As excited as I was to learn that I will be getting the surgery I chose from the surgeon I selected, my balloon soon burst when I heard the surgery date: July 16th. My heart sank. For the first time since I heard of my diagnosis, I could feel depression setting in as the day wore on. That would be 36 days after my biopsy. My tumor is so close to my lymph nodes already, and the biopsy did a lot of destruction: I was worried that would be too long to wait, worried the cancer would certainly spread. The next day I was e-chatting with a sister-survivor who informed me of some statistics regarding the timing of surgery. She told me that having surgery within 28 days of biopsy appears to be the timing for greatest success. Encouraged by her info, I sent a fax to my cancer center explaining my concerns and mentioning the 28-day window. Papa Smurf came through for me. The next day I received a call from his office saying my surgery had been moved up to July 8th, exactly 28 days post-biopsy. It will be at 6:00 pm-evidently Smurfs work overtime. I know, it is only eight days’ difference, but those were going to be the longest eight days of my life. (The moral of this story is to take charge of your medical treatment, and don’t be afraid to ask for what you believe in.)
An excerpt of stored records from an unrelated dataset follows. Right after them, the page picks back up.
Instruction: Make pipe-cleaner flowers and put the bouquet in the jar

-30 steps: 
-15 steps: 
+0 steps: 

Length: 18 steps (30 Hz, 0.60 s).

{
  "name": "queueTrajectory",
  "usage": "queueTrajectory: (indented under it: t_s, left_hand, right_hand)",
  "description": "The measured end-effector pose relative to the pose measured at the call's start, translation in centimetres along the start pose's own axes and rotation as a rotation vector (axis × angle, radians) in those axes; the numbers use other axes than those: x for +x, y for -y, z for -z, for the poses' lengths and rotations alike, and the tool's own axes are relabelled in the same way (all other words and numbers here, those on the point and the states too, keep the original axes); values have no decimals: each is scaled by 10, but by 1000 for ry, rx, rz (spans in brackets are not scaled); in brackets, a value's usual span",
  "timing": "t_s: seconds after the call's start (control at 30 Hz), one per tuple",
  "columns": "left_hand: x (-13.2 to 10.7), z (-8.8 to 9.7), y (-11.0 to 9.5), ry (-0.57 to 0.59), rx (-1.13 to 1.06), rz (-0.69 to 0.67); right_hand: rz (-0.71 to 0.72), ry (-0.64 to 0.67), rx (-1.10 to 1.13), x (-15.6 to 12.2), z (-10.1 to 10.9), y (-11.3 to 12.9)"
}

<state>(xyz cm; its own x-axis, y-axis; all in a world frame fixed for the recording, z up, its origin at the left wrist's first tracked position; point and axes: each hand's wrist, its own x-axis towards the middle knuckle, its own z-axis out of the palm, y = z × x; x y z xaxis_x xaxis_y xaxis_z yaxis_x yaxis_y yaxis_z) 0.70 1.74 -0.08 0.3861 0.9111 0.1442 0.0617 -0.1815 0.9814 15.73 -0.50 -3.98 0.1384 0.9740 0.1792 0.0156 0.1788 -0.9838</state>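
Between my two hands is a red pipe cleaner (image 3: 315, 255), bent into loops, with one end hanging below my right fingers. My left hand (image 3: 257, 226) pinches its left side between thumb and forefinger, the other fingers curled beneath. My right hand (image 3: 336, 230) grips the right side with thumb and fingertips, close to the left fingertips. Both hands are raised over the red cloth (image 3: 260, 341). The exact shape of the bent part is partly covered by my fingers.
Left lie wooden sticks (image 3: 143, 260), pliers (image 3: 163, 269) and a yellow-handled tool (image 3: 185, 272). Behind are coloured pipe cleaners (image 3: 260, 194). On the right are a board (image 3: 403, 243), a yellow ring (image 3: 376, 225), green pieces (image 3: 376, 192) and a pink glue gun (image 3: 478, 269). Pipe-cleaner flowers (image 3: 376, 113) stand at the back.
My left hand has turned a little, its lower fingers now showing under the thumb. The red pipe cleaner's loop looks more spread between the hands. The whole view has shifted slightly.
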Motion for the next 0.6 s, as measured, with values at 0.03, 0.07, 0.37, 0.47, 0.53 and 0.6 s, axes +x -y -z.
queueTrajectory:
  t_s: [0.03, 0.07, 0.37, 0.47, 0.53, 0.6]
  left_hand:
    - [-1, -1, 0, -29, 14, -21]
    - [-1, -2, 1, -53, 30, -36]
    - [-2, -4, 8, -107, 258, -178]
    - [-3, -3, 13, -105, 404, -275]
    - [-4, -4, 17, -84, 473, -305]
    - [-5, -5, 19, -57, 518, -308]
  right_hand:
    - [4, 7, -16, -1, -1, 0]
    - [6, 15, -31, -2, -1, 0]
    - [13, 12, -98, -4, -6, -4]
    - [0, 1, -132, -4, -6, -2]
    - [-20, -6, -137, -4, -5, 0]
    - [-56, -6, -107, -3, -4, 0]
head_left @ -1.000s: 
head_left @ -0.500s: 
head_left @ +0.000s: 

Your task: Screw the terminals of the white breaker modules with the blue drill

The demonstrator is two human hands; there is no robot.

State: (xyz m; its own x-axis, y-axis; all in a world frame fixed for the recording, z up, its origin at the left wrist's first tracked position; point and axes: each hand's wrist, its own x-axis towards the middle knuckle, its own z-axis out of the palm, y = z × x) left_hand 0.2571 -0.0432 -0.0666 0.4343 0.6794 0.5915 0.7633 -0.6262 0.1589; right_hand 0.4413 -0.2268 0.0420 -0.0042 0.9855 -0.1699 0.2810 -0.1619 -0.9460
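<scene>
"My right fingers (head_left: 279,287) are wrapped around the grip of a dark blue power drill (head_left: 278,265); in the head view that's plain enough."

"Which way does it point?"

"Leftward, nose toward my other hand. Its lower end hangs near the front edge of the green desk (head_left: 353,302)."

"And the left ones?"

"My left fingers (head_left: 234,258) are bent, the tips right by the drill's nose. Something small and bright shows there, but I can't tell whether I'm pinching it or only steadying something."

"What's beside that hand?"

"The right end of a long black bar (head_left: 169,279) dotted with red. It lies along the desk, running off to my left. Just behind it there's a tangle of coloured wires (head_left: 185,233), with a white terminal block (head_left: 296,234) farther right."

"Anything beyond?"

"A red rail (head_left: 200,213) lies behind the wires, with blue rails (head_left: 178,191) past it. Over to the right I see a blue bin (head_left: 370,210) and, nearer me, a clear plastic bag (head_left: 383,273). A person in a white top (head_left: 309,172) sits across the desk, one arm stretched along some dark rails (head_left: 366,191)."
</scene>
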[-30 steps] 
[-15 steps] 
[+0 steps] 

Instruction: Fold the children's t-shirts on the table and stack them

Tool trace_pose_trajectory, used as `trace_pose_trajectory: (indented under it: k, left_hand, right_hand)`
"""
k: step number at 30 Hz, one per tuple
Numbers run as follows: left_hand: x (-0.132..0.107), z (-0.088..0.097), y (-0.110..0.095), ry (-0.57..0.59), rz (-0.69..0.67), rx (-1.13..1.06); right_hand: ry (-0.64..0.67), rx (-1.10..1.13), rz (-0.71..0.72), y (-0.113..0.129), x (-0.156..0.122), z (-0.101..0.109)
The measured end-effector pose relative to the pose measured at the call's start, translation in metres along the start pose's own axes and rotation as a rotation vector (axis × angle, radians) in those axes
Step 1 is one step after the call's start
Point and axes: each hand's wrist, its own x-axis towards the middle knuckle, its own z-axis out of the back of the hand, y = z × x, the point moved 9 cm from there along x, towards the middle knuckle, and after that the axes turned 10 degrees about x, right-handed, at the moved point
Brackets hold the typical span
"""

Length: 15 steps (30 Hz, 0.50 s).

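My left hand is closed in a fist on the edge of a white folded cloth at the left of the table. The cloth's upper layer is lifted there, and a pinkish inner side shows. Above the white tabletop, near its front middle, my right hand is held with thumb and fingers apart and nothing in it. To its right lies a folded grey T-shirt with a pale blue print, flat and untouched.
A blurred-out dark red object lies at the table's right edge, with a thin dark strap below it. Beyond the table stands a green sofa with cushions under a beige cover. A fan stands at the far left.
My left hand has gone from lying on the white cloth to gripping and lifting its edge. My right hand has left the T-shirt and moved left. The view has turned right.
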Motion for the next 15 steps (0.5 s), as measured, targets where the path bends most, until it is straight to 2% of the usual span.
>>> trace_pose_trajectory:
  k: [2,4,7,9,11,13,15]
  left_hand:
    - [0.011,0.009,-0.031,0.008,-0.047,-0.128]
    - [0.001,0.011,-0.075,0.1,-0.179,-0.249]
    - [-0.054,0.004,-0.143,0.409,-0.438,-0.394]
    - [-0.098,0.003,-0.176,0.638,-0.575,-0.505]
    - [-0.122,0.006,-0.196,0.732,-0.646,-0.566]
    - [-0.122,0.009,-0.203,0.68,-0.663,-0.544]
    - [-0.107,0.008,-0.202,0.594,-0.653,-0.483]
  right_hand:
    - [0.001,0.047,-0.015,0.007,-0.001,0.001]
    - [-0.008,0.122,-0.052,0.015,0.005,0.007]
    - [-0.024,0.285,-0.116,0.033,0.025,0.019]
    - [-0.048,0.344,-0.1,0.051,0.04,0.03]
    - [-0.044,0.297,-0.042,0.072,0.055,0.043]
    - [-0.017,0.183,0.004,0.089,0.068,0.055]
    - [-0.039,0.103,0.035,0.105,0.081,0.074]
I head up to Charlie’s home on Sunday, July 7th, as he lives closer to my surgeon in Sacramento. I have outpatient surgery on Monday, July 8th, and then recover for one week. If my lymph node shows signs of cancer, 1 will go back into surgery a few days later to have the rest of my lymph nodes removed. (This is the prayer part.) I will begin chemo treatments soon after.
If you would like to shower me with gifts, you can send them to Charlie’s house. Otherwise, e-mail messages are absolutely cherished.
Now for the quiz and survey…
1) What type of chemotherapy treatment did Cathy’s oncologist recommend? a. CMF b. AC or c. AC/DC? 2) Who is Cathy’s favorite surgeon? a. Papa Murphy b. Papa Smurf or c. Papa Pill?
Cathy is wigging out. What color hair would you like to see her in? Brown, dark brown, black, blonde, gray, red, platinum or wavy gravy?
More e-mail updates after surgery.
Cathy Kaplan is a performing artist, sign language interpreter writer, dancer and photographer. For the past 16 years she has worked as the disabilities services program manager at Lawrence Livermore National Laboratory and was appointed by former Governor Pete Wilson to the California Governor’s Committee on Employment of People with Disabilities.